Add stop_ongoing_execution flag to rebalance requests for full run #10703

tinaselenge · 2024-10-11T15:52:14Z

Type of change

Select the type of your PR

Bugfix

Description

This adds an option to set stop_ongoing_execution flag.
The new flag is set when sending rebalancing requests for full run to avoid "Cannot start a new execution while there is an ongoing execution" error. This error can happen even if the operator calls CC's endpoint /stop_proposal_execution before sending a new rebalance request. The reason for this is documented here as:

Note that Cruise Control does not wait for the ongoing batch to finish when it stops execution, i.e. the in-progress batch may still be running after Cruise Control stops the execution.

Here is the possible flow that causes this issue:

Currently KafkaRebalance CR for removing brokers is in Rebalancing state
User updates the CR with a refresh annotation and with a new set of brokers to remove
The operator sends a request to /stop_proposal_execution endpoint to stop the current rebalance operation
The request completes successfully, however there are still in-progress batch for the current balance operation in CC.
The operator sends a request for a new proposal for the updated set of brokers to remove.
The new proposal is ready, therefore the KafkaRebalance is in ProposalReady state
The operator sends a request to execute the removal of the updated set of brokers
This request fails because there are still in-progress batch of the previous rebalance operation.
KafkaRebalance is in NotReady state due to this failure.
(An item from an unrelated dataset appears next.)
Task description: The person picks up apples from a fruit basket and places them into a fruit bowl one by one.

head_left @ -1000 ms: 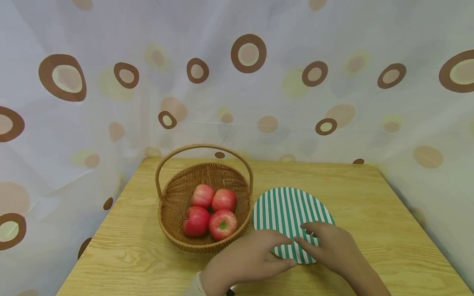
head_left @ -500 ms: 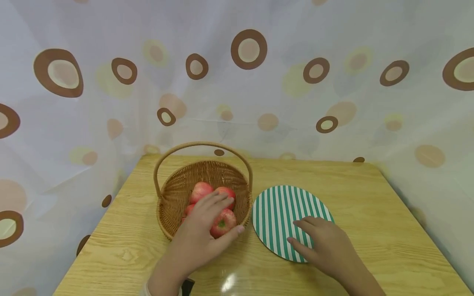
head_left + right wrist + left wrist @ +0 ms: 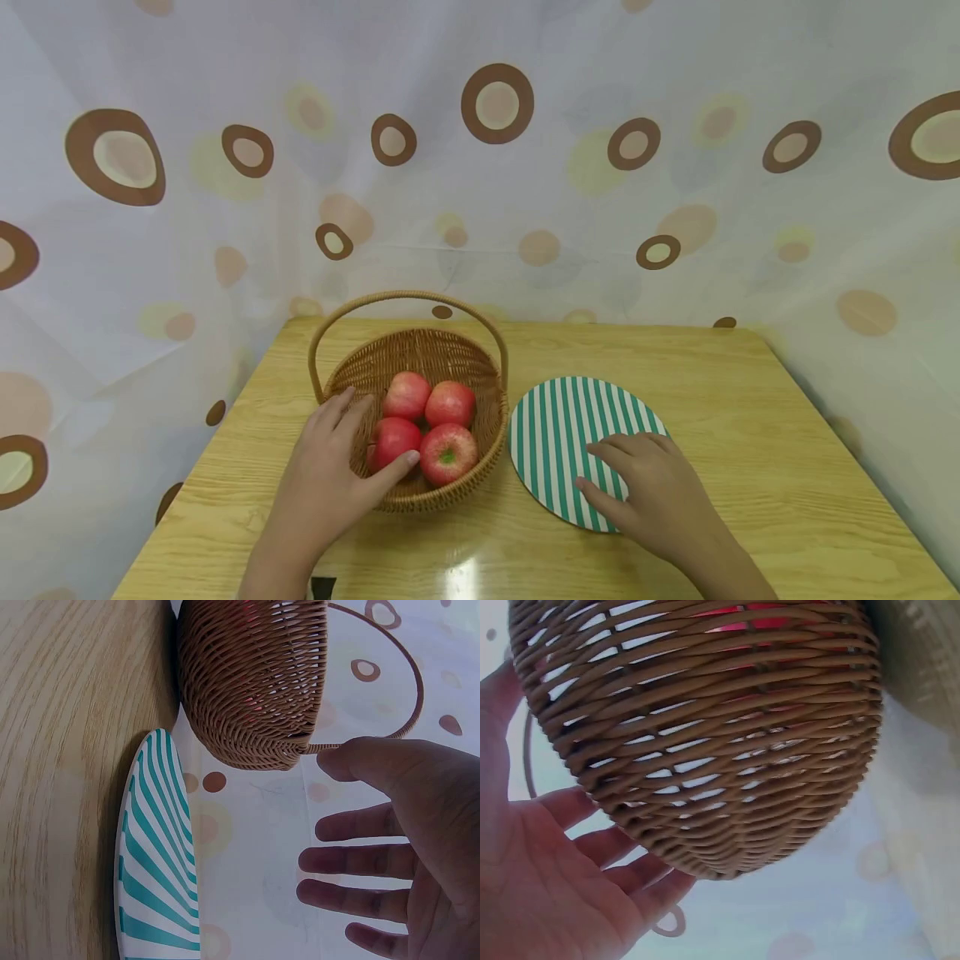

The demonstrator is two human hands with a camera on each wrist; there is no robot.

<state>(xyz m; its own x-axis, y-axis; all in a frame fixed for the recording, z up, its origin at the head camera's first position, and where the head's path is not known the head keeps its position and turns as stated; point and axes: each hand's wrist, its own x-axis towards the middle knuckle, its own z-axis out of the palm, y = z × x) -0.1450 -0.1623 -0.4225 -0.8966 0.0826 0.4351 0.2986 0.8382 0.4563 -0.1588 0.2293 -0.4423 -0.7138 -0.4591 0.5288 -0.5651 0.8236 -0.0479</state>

The fix is to update step 7, to send the request with "stop_ongoing_execution" flag set to true, so that CC first stops the still in-progress batch of the previous rebalance operation before processing the new rebalance request. The flow would become:

The operator sends a request to execute the removal of the updated set of brokers with "stop_ongoing_execution" flag set to true
CC waits for the still in-progress batch of the previous rebalance operation to stop
CC processes the request to execute the removal of the updated set of brokers
The KafkaRebalance is in Ready.

There were no test cases for the existing flow where operator calls /stop_proposal_execution when KafkaRebalance is in Rebalancing state and then refresh annotation is applied. These missing tests cases are added , however they do not test the new flow because we cannot mock the internal state of CC to have still in-progress batch.

Closes #10571

Checklist

Please go through this checklist and make sure all applicable tasks have been done

Write tests
Make sure all tests pass
Update documentation
Check RBAC rights for Kubernetes / OpenShift roles
Try your changes from Pod inside your Kubernetes and OpenShift cluster, not just locally
Reference relevant issue(s) and close them after merging
Update CHANGELOG.md
Supply screenshots for visual changes, such as Grafana dashboards

ppatierno

Mostly good, I left one comment.
Other than that, could you please add one more test in the KafkaRebalanceStateMachineTest class please?

ppatierno · 2024-10-16T13:37:48Z

.../main/java/io/strimzi/operator/cluster/operator/assembly/KafkaRebalanceAssemblyOperator.java

@@ -862,7 +862,7 @@ private Future<MapAndStatus<ConfigMap, KafkaRebalanceStatus>> onProposalReady(Re
                    return configMapOperator.getAsync(kafkaRebalance.getMetadata().getNamespace(), kafkaRebalance.getMetadata().getName()).compose(loadmap -> Future.succeededFuture(new MapAndStatus<>(loadmap, buildRebalanceStatusFromPreviousStatus(kafkaRebalance.getStatus(), StatusUtils.validate(reconciliation, kafkaRebalance)))));
                case approve:
                    LOGGER.debugCr(reconciliation, "Annotation {}={}", ANNO_STRIMZI_IO_REBALANCE, KafkaRebalanceAnnotation.approve);
-                    return requestRebalance(reconciliation, host, apiClient, kafkaRebalance, false, rebalanceOptionsBuilder);
+                    return requestRebalance(reconciliation, host, apiClient, kafkaRebalance, false, rebalanceOptionsBuilder, true);


you are using the stop ongoing execution only when we are approving a proposal ... what about refreshing while it's in ProposalPending or Rebalancing? (of course refreshing in ProposalReady doesn't make sense because there is nothing going on).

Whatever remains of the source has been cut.